Elle affecta de traiter légèrement son génie et je ne pris aucune peine pour défendre mon dieu : son dieu est par soi-même sa propre défense. D'ailleurs, aujourd'hui, après sa longue période d'obscurité relative, il brille haut au firmament de notre littérature, ainsi que chacun peut le voir ; il est une part de la lumière qui éclaire notre chemin. Tout ce que j'en dis fut que, sans doute, ce n'était pas un poète de femmes ; ce à quoi elle répondit assez heureusement qu'il avait été celui de miss Bordereau." (pages 9-10).

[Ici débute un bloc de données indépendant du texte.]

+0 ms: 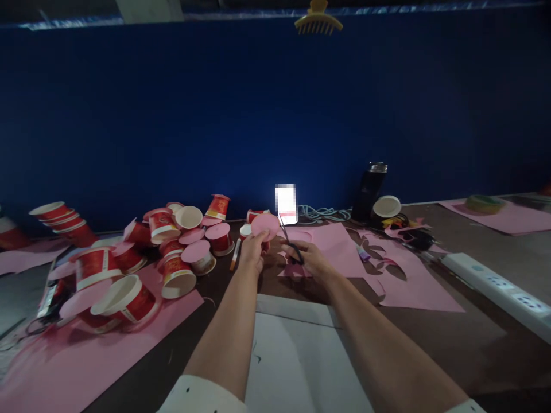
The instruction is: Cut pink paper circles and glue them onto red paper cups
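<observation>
My left hand (255,250) pinches a pink paper disc (265,225) by its lower edge, with the disc held up above the table. My right hand (308,257) is closed on the dark handles of a pair of scissors (294,250). The scissor blades point up and to the left, close beside the right edge of the disc. Whether the blades touch the paper cannot be made out. Behind the hands stands a bright phone screen (286,205). Pink paper with cut-outs (400,275) lies to the right of my right hand.
Red paper cups (175,275), several with pink discs on them, crowd the left side. A marker (235,254) lies left of my left hand. At right are a black bottle (368,192), a white cable (322,214) and a power strip (499,287). White paper (297,355) lies in front.
</observation>
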Action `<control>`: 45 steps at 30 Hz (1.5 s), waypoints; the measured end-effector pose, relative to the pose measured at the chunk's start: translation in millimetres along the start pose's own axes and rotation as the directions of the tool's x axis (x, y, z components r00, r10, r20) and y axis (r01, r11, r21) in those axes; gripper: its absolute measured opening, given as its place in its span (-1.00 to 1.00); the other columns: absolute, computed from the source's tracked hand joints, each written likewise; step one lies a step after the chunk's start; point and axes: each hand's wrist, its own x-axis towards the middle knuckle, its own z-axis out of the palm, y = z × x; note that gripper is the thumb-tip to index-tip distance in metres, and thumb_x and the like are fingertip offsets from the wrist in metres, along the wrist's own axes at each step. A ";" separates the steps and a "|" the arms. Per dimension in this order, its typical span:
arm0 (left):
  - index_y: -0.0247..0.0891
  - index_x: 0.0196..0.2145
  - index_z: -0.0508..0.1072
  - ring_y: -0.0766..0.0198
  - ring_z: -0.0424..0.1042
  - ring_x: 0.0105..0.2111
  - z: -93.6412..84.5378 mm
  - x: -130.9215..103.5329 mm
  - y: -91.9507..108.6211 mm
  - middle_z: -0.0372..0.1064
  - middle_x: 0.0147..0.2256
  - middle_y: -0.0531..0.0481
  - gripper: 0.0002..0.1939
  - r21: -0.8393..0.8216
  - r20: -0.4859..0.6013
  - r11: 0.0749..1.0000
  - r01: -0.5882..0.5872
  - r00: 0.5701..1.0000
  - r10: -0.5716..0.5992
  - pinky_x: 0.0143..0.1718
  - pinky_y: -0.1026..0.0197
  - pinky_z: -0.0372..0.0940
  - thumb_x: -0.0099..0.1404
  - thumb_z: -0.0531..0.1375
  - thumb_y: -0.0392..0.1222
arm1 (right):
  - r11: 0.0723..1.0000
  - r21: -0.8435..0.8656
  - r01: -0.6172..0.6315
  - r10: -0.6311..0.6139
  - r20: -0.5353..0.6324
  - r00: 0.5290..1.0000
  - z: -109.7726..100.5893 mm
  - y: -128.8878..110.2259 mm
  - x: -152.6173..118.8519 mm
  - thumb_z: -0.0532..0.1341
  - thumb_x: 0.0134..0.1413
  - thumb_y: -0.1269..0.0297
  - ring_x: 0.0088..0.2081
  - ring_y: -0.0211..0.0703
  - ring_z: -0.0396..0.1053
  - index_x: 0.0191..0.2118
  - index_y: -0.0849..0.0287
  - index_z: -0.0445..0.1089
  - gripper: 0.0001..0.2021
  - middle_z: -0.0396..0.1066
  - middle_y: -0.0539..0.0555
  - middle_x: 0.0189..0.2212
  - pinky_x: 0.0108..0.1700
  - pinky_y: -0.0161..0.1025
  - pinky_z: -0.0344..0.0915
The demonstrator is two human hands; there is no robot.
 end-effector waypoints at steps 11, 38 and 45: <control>-0.35 -0.47 0.36 0.47 0.20 -0.70 6.8 -8.7 3.6 0.29 -0.64 0.11 -0.66 -0.029 0.050 1.000 -0.001 0.999 0.002 -0.66 0.37 0.03 -0.21 0.37 -0.20 | 1.000 0.000 -0.007 0.007 -0.058 0.998 -4.9 4.9 6.0 0.40 -0.35 0.01 -0.53 -0.32 0.24 -0.18 0.26 0.52 -0.45 0.35 -0.01 -0.57 -0.44 -0.30 0.24; -0.34 -0.40 0.40 0.46 0.23 -0.62 7.9 -8.6 -3.0 0.33 -0.54 0.08 -0.63 -0.036 0.082 0.999 0.002 0.997 0.001 -0.59 0.37 0.09 -0.22 0.38 -0.22 | 1.000 -0.015 0.013 -0.014 -0.093 0.996 -5.0 6.9 6.6 0.39 -0.30 0.04 -0.52 -0.34 0.25 -0.18 0.24 0.52 -0.49 0.34 -0.04 -0.57 -0.39 -0.29 0.25; -0.33 -0.41 0.38 0.47 0.21 -0.65 9.4 -11.8 -0.8 0.31 -0.58 0.09 -0.66 -0.016 0.079 1.000 0.020 0.997 -0.019 -0.62 0.37 0.06 -0.20 0.36 -0.23 | 0.999 -0.047 0.008 -0.013 -0.096 0.995 -6.8 9.0 8.5 0.38 -0.28 0.02 -0.52 -0.34 0.23 -0.15 0.25 0.51 -0.47 0.33 -0.03 -0.57 -0.41 -0.30 0.23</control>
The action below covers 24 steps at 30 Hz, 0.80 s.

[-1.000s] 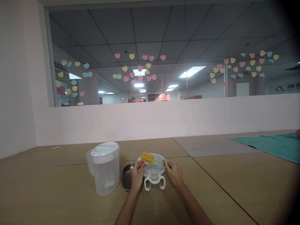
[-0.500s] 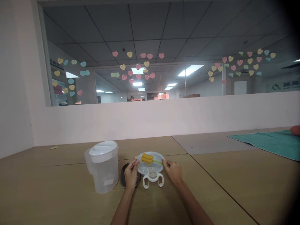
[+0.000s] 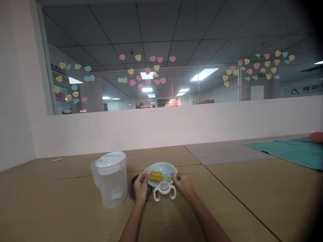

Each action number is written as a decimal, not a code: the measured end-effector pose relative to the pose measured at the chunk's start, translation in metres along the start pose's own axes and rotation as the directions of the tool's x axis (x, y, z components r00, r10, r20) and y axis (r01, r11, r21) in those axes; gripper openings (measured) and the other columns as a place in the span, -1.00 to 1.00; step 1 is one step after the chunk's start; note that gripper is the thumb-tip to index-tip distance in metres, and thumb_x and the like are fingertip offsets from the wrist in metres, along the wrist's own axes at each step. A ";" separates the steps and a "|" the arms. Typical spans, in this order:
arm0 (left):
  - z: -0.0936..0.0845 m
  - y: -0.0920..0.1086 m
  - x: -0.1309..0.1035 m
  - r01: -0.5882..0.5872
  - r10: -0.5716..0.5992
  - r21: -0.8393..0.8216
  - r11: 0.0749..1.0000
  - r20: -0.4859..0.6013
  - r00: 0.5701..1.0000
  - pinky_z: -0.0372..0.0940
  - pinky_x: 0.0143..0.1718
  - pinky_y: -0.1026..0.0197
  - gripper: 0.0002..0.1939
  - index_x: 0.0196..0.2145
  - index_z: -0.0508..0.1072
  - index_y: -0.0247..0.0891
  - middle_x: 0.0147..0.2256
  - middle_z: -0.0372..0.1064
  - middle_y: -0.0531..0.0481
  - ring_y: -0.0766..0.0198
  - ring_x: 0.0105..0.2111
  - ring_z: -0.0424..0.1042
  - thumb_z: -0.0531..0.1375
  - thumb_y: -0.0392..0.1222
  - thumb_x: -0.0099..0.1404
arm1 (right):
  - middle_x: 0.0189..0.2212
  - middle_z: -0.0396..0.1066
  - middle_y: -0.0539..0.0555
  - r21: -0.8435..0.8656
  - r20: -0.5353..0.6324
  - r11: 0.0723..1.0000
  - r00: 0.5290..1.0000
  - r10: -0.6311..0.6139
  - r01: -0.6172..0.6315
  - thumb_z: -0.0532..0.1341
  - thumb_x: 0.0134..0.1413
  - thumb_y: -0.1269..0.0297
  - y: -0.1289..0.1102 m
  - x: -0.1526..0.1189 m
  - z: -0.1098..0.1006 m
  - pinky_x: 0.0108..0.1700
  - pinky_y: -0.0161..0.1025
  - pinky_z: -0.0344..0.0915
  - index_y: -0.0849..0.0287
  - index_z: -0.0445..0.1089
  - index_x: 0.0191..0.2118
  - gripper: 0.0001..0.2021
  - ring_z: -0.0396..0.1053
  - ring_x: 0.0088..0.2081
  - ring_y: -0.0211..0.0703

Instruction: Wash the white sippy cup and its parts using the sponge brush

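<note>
My right hand (image 3: 185,184) grips the green handle of a yellow sponge brush (image 3: 156,176), whose head is over the left part of a white plate (image 3: 166,166). Pinched in the fingers of my left hand (image 3: 140,188) is a small clear round cap (image 3: 147,171), close to the left end of the sponge. Under and beside my left hand lies a dark round dish (image 3: 132,189), partly hidden. A white two-handled bottle collar (image 3: 164,187) stands just in front of the plate.
A clear pitcher with a white lid (image 3: 113,183) stands left of the dark dish. At the far right lies a teal cloth (image 3: 297,152) with a reddish object (image 3: 316,137) at its edge. A white wall (image 3: 161,129) rises behind the table.
The sponge head has moved slightly left and down, nearer my left hand. The small cap has turned, so its round face now shows. My right hand has shifted a little left.
</note>
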<state>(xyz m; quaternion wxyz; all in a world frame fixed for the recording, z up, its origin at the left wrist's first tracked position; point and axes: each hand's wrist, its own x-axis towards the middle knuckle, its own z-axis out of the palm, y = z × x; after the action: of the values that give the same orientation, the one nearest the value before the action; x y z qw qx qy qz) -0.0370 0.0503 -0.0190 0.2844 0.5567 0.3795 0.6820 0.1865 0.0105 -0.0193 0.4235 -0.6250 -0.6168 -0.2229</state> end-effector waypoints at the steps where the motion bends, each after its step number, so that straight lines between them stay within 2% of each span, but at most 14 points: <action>1: 0.000 0.001 0.000 -0.003 0.003 -0.001 1.000 0.004 1.000 0.37 -0.21 0.17 -0.59 -0.25 0.47 -0.30 -0.23 0.50 -0.17 0.12 -0.22 0.49 0.22 0.06 0.04 | -0.65 0.44 0.04 0.002 -0.003 1.000 1.000 -0.004 0.004 0.05 0.15 0.02 0.000 0.000 0.000 -0.52 -0.30 -0.14 0.15 0.43 -0.64 -0.53 0.32 -0.61 -0.30; 6: 0.000 0.002 0.001 -0.011 0.011 0.001 1.000 0.009 1.000 0.37 -0.22 0.17 -0.57 -0.25 0.46 -0.32 -0.24 0.50 -0.18 0.12 -0.23 0.48 0.22 0.08 0.04 | -0.63 0.46 0.05 -0.014 -0.006 1.000 1.000 0.017 -0.017 0.05 0.15 0.01 -0.001 0.001 0.002 -0.52 -0.30 -0.13 0.14 0.43 -0.62 -0.54 0.34 -0.58 -0.29; 10: 0.000 0.002 0.001 -0.013 0.012 0.012 1.000 0.012 1.000 0.36 -0.23 0.17 -0.58 -0.27 0.48 -0.31 -0.26 0.50 -0.17 0.11 -0.25 0.49 0.23 0.08 0.02 | -0.59 0.48 0.07 -0.036 -0.030 0.995 0.995 0.092 -0.093 0.01 0.17 0.01 -0.002 0.002 -0.001 -0.52 -0.30 -0.14 0.14 0.45 -0.60 -0.52 0.34 -0.58 -0.26; 15: 0.000 0.004 -0.004 -0.084 0.071 0.153 0.985 0.091 0.993 0.33 -0.19 0.13 -0.66 -0.30 0.51 -0.24 -0.27 0.51 -0.12 0.10 -0.25 0.47 0.21 0.06 0.06 | -0.61 0.46 0.07 0.033 -0.091 0.984 0.980 0.178 -0.176 -0.07 0.22 -0.02 -0.004 0.004 -0.012 -0.53 -0.31 -0.13 0.15 0.41 -0.62 -0.45 0.32 -0.59 -0.27; 19: 0.001 0.007 -0.009 -0.177 0.137 0.277 0.944 0.158 0.978 0.28 -0.14 0.10 -0.71 -0.30 0.53 -0.20 -0.27 0.50 -0.10 0.09 -0.23 0.45 0.18 0.02 0.11 | -0.63 0.44 0.06 0.115 -0.144 0.986 0.980 0.141 -0.125 -0.08 0.22 -0.04 -0.007 0.003 -0.015 -0.52 -0.32 -0.11 0.16 0.39 -0.63 -0.44 0.31 -0.59 -0.29; 22: 0.001 0.009 -0.011 -0.198 0.159 0.303 0.932 0.149 0.976 0.28 -0.13 0.08 -0.71 -0.31 0.54 -0.19 -0.27 0.50 -0.10 0.09 -0.23 0.45 0.18 0.02 0.11 | -0.63 0.43 0.05 0.135 -0.162 0.989 0.983 0.082 -0.060 -0.06 0.22 -0.02 -0.009 0.001 -0.014 -0.51 -0.33 -0.09 0.17 0.38 -0.64 -0.45 0.29 -0.60 -0.31; 24: 0.001 0.010 -0.011 -0.182 0.150 0.294 0.938 0.126 0.981 0.28 -0.13 0.08 -0.71 -0.31 0.53 -0.20 -0.27 0.50 -0.10 0.09 -0.23 0.45 0.19 0.02 0.10 | -0.63 0.43 0.05 0.118 -0.169 0.991 0.983 0.078 -0.059 -0.06 0.22 0.00 -0.009 0.001 -0.013 -0.50 -0.33 -0.10 0.18 0.38 -0.63 -0.45 0.29 -0.60 -0.31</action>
<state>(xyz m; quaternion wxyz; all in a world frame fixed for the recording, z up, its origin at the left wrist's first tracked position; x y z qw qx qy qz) -0.0331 0.0365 -0.0167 0.1557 0.6579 0.4165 0.6079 0.1811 -0.0007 -0.0088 0.5173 -0.5994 -0.5673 -0.2265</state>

Miss Bordereau, c'est la vieille femme (mais avant d'être vieille, longtemps, très longtemps auparavant, elle fut jeune, et aimée de Jeffrey Aspern) qui possède ces fameux papiers, et qui ne veut pas les montrer aux exégètes du grand poète. Qui sait ce que contiennent ces papiers ! Et que c'est rageant de savoir que pas bien loin, quasiment à portée de main, se trouvent peut-être des oeuvres inédites, ou du moins des textes qui pourraient éclairer d'une lumière inédite les oeuvres du poète...
La vieille vit recluse avec sa nièce dans un vieux palais de Venise.
"
La gondole s'arrêta, le vieux palais était devant nous ; c'était une de ces maisons qui, à Venise, portent ce noble nom jusque dans la plus extrême décrépitude. « Que c'est joli ! ce gris et ce rose ! » s'écria ma compagne ; c'était la description la plus juste qu'on eût pu faire. Le palais n'était pas remarquable par son ancienneté, il datait seulement de deux ou trois cents ans ; et sa vue ne donnait pas tant l'idée de de décadence que celle d'un découragement paisible, comme s'il avait en quelque sorte manqué sa carrière. Mais sa large façade, avcc son balcon de pierre régnant d'un bout à l'autre du piano nobile - ou premier étage avait une bonne allure architecturale grâce à ses pilastres et ses arcades diverses ; et le stuc, dont ses murs avaient autrefois été enduits, était d'un ton rosé en cet après-midi d'avril. [...]
« Je ne sais pourquoi.... il n'y a pas de pignons de briques, dit Mrs Prest, mais ce coin m'a déjà paru plus hollandais qu'italien plutôt Amsterdam que Venise. Il est anormalement propre pour quelque raison personnelle ; et, bien qu'il soit possible d'y passer à pied, c'est à peine si quelqu'un pense jamais à le faire. C'est aussi négatif - étant donné le lieu - qu'un dimanche protestant.
" (pages 13-14).
C'est vraiment bien écrit...

Comment notre héros va-t-il réussir à s'introduire dans la maison de cette vieille dame revêche ? Réussira-t-il à mettre la main sur ces fameux papiers ? Jusqu'où osera-t-il aller pour parvenir à ses fins ?

Un court texte vraiment très bon. La vieille dame et la nièce sont très bien "dessinées", la nièce un peu naïve à la jeunesse sacrifiée, et la vieille à la logique parfois impénétrable, mais pleine d'avarice. En gros.